▶ [EXERCISE GOAL] From the first line to the last, copy the material word for word; pictures stay out.

▶ [SOURCE DATA]
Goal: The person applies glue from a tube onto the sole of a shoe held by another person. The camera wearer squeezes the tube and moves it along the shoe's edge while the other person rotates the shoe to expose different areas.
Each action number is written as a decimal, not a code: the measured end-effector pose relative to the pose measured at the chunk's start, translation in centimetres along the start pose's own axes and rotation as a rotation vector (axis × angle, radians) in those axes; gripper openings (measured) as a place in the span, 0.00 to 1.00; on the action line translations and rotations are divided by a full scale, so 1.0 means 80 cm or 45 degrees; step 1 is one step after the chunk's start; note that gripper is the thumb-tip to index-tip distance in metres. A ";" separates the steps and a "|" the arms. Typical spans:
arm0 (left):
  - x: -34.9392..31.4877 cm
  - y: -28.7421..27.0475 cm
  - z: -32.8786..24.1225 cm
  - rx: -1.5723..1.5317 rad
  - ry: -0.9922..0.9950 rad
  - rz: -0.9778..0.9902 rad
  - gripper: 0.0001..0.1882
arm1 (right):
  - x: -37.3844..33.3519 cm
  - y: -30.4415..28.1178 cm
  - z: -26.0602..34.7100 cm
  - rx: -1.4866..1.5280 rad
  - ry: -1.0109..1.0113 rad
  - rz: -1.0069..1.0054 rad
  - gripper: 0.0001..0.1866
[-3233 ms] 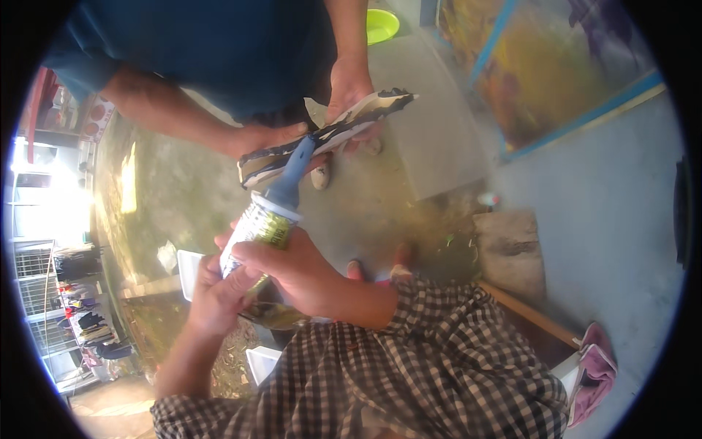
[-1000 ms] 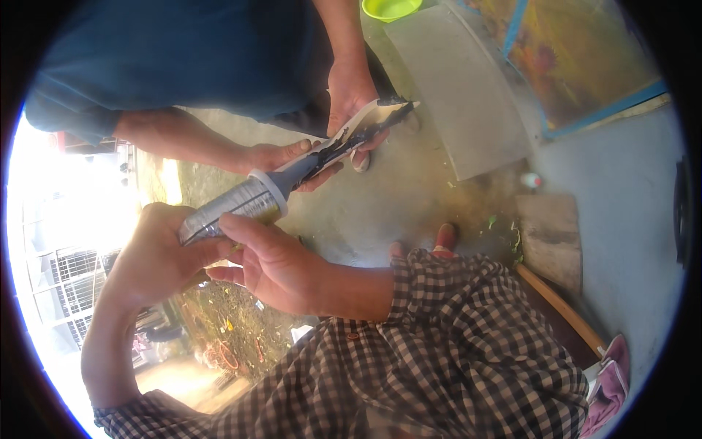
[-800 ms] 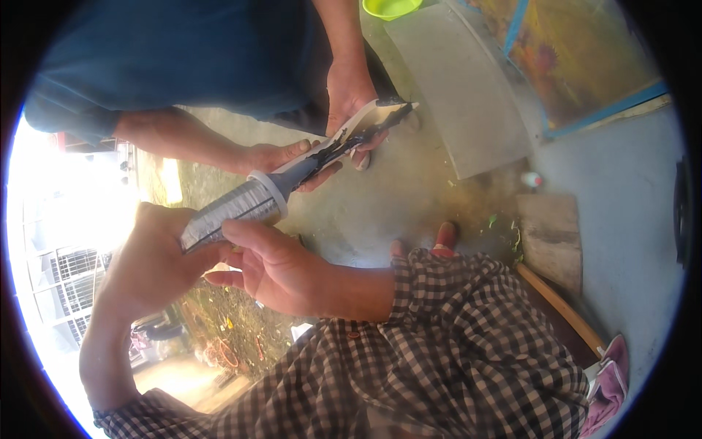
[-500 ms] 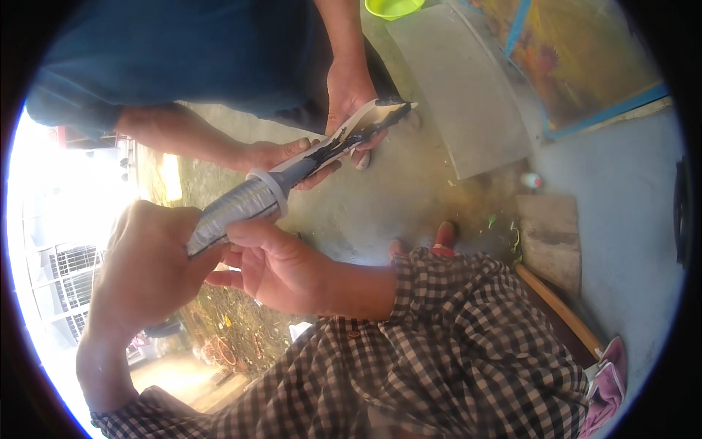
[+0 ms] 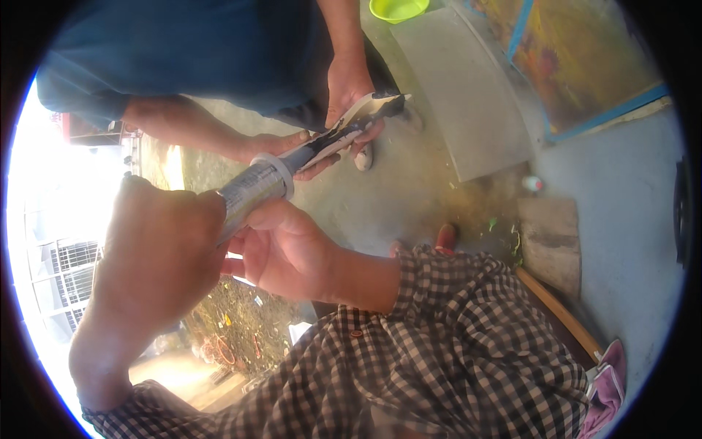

▶ [EXERCISE OUTPUT]
Goal: The person applies glue from a tube onto the sole of a shoe held by another person. The camera wearer squeezes the tube and moves it along the shoe's edge while the other person rotates the shoe to expose different areas.
Each action number is written as a decimal, not a code: the measured end-effector pose relative to the pose measured at the chunk's start, translation in centimetres along the start pose's own axes and rotation as a rotation vector (axis × angle, radians) in those axes; gripper openings (measured) as a place in the span, 0.00 to 1.00; on the action line translations and rotations are divided by a full scale, so 1.0 means 80 cm or 45 degrees; step 1 is one step after the chunk's start; note that gripper is the thumb-tip to index-tip distance in metres. A ";" separates the steps and a "|" the arms. Typical spans:
arm0 (left):
  - x: -34.9392..31.4877 cm
  - y: -28.7421..27.0475 cm
  - z: -32.8786..24.1225 cm
  - rx: -1.5723..1.5317 rad
  - ry: -0.9922..0.9950 rad
  - rz: -0.9778..0.9902 rad
  - gripper: 0.0001..0.1882
arm1 (right):
  - x: -37.3844..33.3519 cm
  - y: -30.4415..28.1178 cm
  - z: -26.0602..34.7100 cm
  - rx: -1.4866..1.5280 rad
  - ry: -1.0109..1.0113 rad
  - rz: -1.0069..1.0054 rad
  - gripper: 0.0001..0.1866
[-3233 ms] 
[-1000 ms] 
[-800 ms] 
[-500 ms] 
[+0 ms] 

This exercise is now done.